10 Temmuz 2010 Cumartesi

Gece gelen esinti

Bir yerden zamana tutunmuş anılarımdan bazılarını koparıp unutmak fiilinin biçimlenmiş hali olan kara deliğe göndermeyi öyle isterdim ki. Ne yazık ki bunu başarabilecek olan hafızam bu konuda benimle resmi bir antlaşma yapmaya yanaşmıyor. Çok şey mi istiyorum diye düşünüyorum ama hayır, oldukça makul bir istek benimkisi. Yaşadığım her anın hayat defterime silinmesi imkansız bir mürekkeple yazıldığını biliyorum tabii. Fakat ne olur sanki bir iki anıyı yaşarken unutturacak kadar insaflı davransa konunun uzmanı ve muhattabı hafızam?
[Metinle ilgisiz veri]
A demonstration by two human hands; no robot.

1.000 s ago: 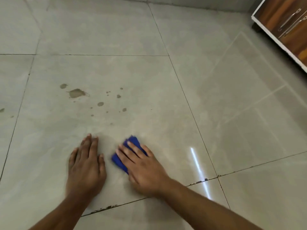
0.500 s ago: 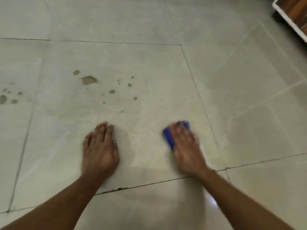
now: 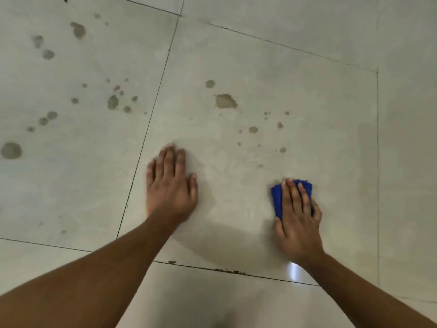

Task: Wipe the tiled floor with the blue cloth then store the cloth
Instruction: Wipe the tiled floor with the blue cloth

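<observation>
A folded blue cloth [image 3: 276,197] lies flat on the grey tiled floor [image 3: 307,114], mostly hidden under my right hand [image 3: 296,216], which presses it down with straight fingers. My left hand [image 3: 169,185] rests flat on the same tile, palm down and fingers spread, well to the left of the cloth and holding nothing. Dark wet spots [image 3: 225,101] dot the tile beyond both hands, and more of these wet spots [image 3: 113,102] mark the tile to the left.
Dark grout lines [image 3: 146,133] divide the large tiles. Grime sits in the grout line [image 3: 227,271] near my forearms. A bright light reflection [image 3: 293,272] shows on the tile beside my right wrist.
My right hand has slid the cloth to the right, away from my left hand, which has stayed planted. The view has swung left, bringing more spots into sight; the cabinet has left the frame.
</observation>
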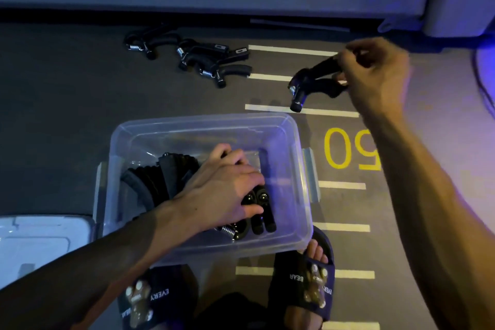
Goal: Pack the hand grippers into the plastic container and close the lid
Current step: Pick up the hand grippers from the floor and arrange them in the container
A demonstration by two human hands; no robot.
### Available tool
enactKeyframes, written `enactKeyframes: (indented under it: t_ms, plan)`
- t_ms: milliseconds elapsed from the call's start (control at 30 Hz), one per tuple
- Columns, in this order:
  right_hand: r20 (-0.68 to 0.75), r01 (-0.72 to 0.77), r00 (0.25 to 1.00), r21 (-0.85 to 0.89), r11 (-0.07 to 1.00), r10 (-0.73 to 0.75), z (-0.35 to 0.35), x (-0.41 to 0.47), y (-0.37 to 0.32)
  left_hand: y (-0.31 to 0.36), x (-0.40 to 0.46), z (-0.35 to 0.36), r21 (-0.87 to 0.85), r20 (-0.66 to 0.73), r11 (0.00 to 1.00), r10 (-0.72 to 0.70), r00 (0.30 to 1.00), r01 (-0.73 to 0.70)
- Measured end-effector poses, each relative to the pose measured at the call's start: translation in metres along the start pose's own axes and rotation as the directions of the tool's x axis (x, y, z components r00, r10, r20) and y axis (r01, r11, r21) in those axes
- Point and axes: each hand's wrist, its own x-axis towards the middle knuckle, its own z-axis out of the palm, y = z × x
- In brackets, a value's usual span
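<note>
Right hand [375,75] pinches one hand gripper [312,83] above the floor. Left hand [227,187] presses, apparently closed, on packed grippers [261,207] beneath it inside the plastic container [302,169]; loose grippers [203,57] lie beyond.

Clear rectangular plastic container [292,142], lid off, holds several black spring-loaded hand grippers [261,209]; more lie clustered on the floor beyond [211,60]; one is airborne [310,83].

gym floor | dark mat [80,120], white distance lines [302,110], yellow numerals [338,149]
</note>
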Motion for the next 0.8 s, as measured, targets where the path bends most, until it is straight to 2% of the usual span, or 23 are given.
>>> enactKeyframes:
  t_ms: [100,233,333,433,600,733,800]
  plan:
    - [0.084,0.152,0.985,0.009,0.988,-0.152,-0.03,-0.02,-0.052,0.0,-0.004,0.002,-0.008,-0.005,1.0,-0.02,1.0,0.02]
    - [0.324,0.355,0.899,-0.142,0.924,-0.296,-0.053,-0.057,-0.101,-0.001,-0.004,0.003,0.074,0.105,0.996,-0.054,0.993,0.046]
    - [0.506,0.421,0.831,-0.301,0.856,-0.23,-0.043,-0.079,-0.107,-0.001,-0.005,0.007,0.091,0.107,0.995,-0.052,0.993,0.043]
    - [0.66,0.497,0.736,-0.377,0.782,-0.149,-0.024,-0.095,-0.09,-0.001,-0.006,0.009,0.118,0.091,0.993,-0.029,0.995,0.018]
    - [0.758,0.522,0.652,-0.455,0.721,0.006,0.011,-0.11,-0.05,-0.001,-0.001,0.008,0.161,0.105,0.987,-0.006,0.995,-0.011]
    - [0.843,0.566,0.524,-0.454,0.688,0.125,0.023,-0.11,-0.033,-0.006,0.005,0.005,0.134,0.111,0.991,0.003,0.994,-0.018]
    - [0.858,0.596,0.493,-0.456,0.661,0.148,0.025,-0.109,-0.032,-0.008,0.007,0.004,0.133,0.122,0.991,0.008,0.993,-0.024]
Ben onlar gibi değilim. Layıkıyla yapamıyorum. Kendimi doğru ve yanlışlarımla sevemiyorum her zaman. Çünkü pişmanlık denen dürtüyü yok saymayı başaramadım henüz. Geçmişin mezarlığına gömdüğüm anılar sinsice çıktıkları zaman toprağın altından ve dayandıkları zaman kapıma, artıyor pişmanlığım. Dahası iğreniyorum kendimden. Ağır mı oldu bu “ kendinden iğrenmek “ deyişi? Hiç sanmıyorum. Biliyorum, birkaç saat sonra yine bahaneler zincirine bir tane daha ekleyeceğim ve aklayacağım kendimi. Beyaz olamam yeniden ama gri yaşamayı başarabilirim. En azından zifir karası değil ruhum derim kendi kendime. Şimdiden işe yaradı bile.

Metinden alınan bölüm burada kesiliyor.